Problem description:
Once you reach the line that holds "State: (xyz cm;" in the listing below, output it and every line after it through the line that holds "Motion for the", word for word.
*** Dataset content ***
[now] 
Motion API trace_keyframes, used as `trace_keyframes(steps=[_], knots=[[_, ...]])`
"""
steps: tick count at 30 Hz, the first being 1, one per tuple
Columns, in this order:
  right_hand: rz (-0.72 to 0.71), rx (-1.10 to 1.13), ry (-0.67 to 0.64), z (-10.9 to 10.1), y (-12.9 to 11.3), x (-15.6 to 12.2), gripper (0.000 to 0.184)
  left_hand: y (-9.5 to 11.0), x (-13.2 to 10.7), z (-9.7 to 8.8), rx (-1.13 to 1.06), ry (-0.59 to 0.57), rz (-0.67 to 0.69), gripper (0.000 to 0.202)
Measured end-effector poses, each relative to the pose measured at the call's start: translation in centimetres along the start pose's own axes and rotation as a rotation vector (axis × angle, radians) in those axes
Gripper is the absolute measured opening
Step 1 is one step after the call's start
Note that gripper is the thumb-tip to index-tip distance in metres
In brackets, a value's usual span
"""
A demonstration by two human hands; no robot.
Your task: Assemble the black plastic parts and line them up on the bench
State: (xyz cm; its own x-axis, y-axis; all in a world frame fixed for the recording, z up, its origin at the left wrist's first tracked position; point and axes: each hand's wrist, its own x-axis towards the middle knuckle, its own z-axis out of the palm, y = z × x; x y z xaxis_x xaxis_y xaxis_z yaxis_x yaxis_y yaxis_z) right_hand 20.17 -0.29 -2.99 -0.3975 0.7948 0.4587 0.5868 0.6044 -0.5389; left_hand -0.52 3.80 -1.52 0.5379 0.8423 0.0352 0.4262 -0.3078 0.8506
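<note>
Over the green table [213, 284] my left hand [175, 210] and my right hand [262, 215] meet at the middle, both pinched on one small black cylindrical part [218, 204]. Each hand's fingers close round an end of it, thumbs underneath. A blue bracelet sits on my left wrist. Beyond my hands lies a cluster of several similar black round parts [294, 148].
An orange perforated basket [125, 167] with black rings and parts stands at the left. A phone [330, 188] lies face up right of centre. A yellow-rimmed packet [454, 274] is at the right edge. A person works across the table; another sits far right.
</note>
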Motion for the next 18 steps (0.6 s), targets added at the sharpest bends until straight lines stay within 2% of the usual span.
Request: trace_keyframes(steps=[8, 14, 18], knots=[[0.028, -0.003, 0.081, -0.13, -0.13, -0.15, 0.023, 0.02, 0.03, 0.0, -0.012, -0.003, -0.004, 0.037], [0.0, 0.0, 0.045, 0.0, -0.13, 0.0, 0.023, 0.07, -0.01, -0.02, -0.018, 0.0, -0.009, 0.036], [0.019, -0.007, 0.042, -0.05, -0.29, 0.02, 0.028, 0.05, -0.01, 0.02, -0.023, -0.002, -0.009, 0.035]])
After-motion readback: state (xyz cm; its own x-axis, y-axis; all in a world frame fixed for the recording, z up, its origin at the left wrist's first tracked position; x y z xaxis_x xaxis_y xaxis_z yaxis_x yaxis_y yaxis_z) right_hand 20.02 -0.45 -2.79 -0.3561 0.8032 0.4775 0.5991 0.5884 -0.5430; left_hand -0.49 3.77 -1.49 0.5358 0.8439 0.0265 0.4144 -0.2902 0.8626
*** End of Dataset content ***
The completed task:
State: (xyz cm; its own x-axis, y-axis; all in a world frame fixed for the recording, z up, its origin at the left wrist's first tracked position; point and axes: each hand's wrist, its own x-axis towards the middle knuckle, its own z-axis out of the palm, y = z × x; x y z xaxis_x xaxis_y xaxis_z yaxis_x yaxis_y yaxis_z) right_hand 20.17 -0.29 -2.99 -0.3975 0.7948 0.4587 0.5868 0.6044 -0.5389; left_hand -0.52 3.80 -1.52 0.5379 0.8423 0.0352 0.4262 -0.3078 0.8506
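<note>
Over the green table [213, 284] my left hand [175, 210] and my right hand [262, 215] meet at the middle, both pinched on one small black cylindrical part [218, 204]. Each hand's fingers close round an end of it, thumbs underneath. A blue bracelet sits on my left wrist. Beyond my hands lies a cluster of several similar black round parts [294, 148].
An orange perforated basket [125, 167] with black rings and parts stands at the left. A phone [330, 188] lies face up right of centre. A yellow-rimmed packet [454, 274] is at the right edge. A person works across the table; another sits far right.
</note>
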Motion for the next 18 steps (0.6 s), targets added at the sharpest bends until straight lines stay within 2% of the usual span.

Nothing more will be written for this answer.